• Required work: Among the lines below, tally those that hold "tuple". Return the number and nothing more.

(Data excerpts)
_____
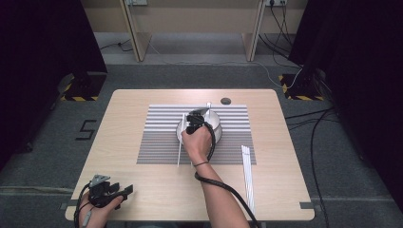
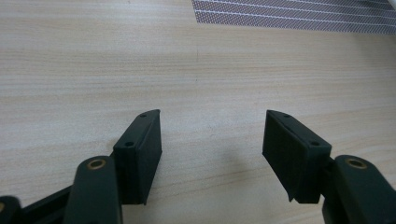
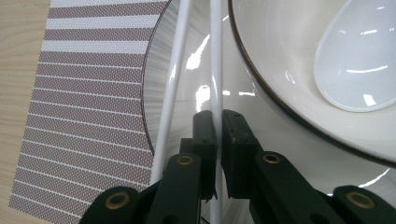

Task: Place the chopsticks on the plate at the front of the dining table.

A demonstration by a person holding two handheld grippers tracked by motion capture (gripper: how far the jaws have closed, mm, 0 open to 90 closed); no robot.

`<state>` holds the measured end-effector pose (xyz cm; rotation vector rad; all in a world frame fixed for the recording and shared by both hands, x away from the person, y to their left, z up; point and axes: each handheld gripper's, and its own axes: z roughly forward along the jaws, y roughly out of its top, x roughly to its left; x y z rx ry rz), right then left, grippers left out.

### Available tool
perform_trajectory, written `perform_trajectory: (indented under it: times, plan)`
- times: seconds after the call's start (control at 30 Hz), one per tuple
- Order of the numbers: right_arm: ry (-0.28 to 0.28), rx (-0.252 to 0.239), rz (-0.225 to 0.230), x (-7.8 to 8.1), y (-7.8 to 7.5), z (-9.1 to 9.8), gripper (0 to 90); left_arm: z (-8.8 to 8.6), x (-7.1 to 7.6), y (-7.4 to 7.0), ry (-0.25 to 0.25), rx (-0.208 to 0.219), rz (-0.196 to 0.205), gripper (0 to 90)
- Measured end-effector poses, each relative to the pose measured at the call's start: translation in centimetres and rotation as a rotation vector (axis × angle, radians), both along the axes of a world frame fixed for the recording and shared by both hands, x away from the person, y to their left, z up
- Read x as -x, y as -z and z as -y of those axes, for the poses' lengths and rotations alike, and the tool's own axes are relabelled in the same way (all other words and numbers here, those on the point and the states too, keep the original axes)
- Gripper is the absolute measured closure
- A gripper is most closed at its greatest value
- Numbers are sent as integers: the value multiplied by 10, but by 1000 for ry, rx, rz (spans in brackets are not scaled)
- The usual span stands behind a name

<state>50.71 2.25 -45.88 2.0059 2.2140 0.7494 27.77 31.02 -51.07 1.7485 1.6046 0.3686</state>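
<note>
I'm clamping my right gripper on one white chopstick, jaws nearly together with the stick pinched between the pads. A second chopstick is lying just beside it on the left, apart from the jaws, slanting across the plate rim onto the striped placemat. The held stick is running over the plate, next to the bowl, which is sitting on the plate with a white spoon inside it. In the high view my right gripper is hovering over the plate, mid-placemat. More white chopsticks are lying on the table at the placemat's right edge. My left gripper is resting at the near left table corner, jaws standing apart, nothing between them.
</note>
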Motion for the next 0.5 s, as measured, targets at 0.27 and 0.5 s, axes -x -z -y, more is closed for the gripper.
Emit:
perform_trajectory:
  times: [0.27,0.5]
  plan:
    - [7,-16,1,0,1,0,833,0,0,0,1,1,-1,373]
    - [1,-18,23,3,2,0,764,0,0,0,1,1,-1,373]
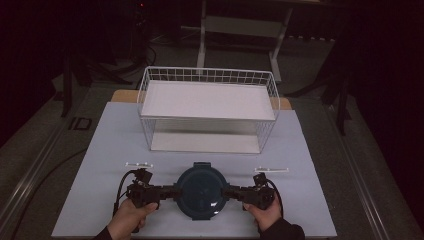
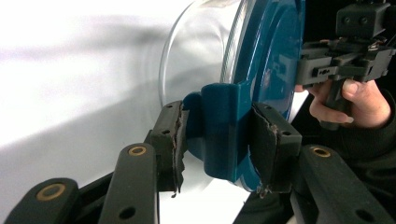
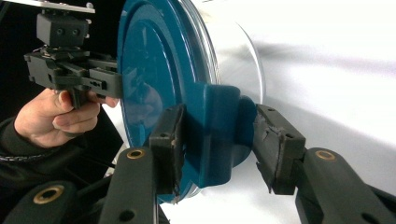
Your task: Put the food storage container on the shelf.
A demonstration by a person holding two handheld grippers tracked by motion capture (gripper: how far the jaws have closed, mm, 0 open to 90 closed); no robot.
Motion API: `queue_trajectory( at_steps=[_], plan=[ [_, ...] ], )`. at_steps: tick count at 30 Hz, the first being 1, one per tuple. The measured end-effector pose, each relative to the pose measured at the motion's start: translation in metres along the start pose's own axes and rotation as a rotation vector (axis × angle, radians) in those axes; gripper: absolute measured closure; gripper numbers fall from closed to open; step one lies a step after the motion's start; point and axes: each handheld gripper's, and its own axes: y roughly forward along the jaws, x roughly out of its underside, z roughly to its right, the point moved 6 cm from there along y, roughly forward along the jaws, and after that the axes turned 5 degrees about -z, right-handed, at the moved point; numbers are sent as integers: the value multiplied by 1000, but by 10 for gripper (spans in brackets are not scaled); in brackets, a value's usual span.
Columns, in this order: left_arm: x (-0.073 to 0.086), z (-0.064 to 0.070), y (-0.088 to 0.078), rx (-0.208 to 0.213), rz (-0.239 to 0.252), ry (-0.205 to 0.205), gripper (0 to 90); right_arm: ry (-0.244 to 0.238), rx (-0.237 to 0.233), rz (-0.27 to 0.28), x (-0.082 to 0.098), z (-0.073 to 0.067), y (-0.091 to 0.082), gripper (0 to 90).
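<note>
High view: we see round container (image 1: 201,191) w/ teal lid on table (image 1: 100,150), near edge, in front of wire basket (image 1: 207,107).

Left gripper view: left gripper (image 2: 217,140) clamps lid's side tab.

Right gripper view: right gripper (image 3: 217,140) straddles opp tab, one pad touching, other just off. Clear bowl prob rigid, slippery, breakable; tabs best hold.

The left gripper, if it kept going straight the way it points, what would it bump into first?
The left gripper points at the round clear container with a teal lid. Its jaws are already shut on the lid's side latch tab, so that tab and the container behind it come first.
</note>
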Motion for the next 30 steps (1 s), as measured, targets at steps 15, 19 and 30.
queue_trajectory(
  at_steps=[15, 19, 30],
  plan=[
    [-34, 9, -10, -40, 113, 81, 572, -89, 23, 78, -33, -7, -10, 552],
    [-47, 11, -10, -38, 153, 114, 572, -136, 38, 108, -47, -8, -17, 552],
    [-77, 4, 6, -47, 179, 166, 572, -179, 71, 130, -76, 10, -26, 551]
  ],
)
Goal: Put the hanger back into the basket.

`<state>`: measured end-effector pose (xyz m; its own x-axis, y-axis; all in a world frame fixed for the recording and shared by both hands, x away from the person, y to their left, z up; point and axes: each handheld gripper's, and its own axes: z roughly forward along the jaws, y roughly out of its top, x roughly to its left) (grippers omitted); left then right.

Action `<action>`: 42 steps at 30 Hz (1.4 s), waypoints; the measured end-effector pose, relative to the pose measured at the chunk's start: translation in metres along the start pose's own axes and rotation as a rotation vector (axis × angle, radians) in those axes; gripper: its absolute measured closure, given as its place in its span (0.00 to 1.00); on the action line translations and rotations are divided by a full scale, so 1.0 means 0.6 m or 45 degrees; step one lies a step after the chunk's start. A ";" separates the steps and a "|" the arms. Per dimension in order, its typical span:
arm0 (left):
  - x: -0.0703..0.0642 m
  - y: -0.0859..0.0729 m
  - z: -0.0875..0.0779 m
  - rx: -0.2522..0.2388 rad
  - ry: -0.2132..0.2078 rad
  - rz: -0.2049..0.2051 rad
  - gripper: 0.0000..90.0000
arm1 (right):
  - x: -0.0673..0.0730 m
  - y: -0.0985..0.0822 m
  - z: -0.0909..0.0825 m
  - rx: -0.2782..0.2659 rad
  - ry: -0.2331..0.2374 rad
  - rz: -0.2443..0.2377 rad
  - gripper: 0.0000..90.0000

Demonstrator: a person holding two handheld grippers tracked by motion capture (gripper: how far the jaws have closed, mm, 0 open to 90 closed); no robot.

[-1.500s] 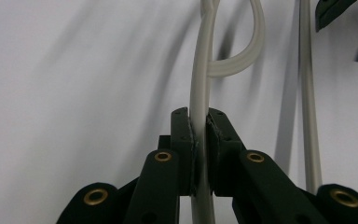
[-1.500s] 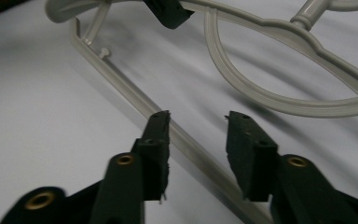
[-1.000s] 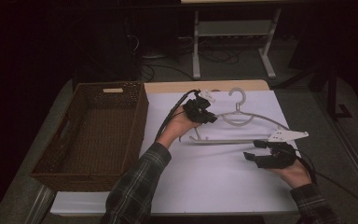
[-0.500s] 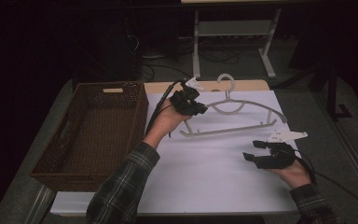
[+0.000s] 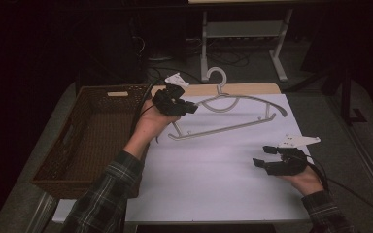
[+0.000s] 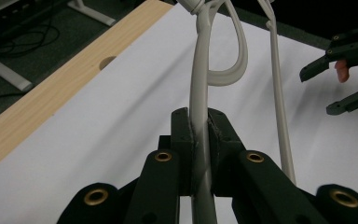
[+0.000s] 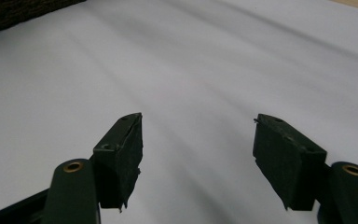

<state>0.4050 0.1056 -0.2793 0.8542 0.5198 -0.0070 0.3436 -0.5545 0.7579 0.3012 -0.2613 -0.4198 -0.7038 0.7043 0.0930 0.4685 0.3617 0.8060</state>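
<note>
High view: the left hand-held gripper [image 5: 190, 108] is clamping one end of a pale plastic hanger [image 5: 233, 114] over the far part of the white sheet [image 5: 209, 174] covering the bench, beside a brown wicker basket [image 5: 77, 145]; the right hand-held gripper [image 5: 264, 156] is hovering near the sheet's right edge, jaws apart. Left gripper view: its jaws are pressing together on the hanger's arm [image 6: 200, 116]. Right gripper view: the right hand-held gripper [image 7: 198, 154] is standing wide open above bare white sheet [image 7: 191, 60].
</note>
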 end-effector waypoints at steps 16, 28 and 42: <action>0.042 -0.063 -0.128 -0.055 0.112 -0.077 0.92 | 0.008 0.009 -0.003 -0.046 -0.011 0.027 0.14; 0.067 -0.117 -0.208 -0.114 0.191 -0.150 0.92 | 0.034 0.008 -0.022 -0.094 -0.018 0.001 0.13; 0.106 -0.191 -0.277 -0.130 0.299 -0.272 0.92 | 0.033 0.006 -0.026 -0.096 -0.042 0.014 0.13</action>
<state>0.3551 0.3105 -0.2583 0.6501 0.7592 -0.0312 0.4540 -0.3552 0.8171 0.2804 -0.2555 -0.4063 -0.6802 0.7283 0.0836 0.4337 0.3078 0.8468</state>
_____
• Answer below: 2